Novel Class of 1,2-Diselenazoles via Cationic Polar Cycloaddition between Ambiphilic 2-Pyridylselenyl Reagents and Isoselenocyanates Exhibiting High Antifungal Activity

Abstract

We report the synthesis and structural characterization of a novel class of pyridinium-fused 1,2-diselenazoles, obtained via a regioselective cationic polar cycloaddition between ambiphilic 2-pyridylselenyl reagents and isoselenocyanates. All new compounds were isolated in high yields and fully characterized by NMR, HRMS, and single-crystal X-ray diffraction. Density functional theory calculations reveal a concerted cycloaddition mechanism, with a low activation barrier and no detectable intermediates. Molecular electrostatic potential analysis of representative diselenazolium cations highlights the presence of two prominent σ-holes per molecule, favoring strong directional chalcogen bonding with halide anions.

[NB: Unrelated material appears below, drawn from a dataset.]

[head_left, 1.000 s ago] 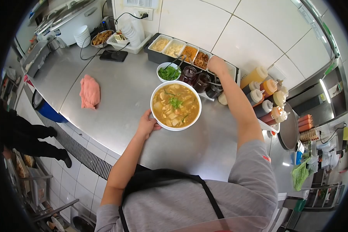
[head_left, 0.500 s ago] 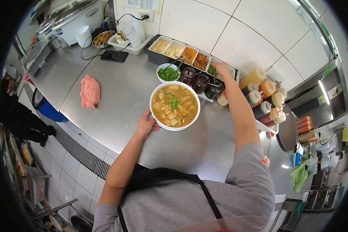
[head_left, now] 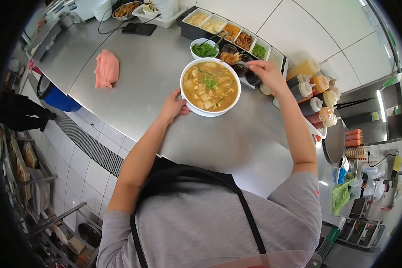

QTAIM/NCIplot and NBO analyses confirm the noncovalent and orbital-driven nature of the Cl···Se–Se interactions, supported by significant second-order stabilization energies and short Se···Cl contacts. The antifungal activity of novel diselenazoles was evaluated against six phytopathogenic fungi. Most compounds demonstrated strong inhibition at 30 mg/L, with several derivatives exhibiting superior efficacy compared to the commercial fungicide Tebuconazole at reduced concentrations (15 and 3 mg/L). Notably, certain diselenazoles showed exceptional activity against Venturia inaequalis and Rhizoctonia solani, surpassing Tebuconazoles’ performance. The best-in-class compounds were evaluated for their effects on the seeds of higher plants. Root growth was found to be stimulated at the lowest exposure concentration of 3 mg/L for wheat, barley and cress.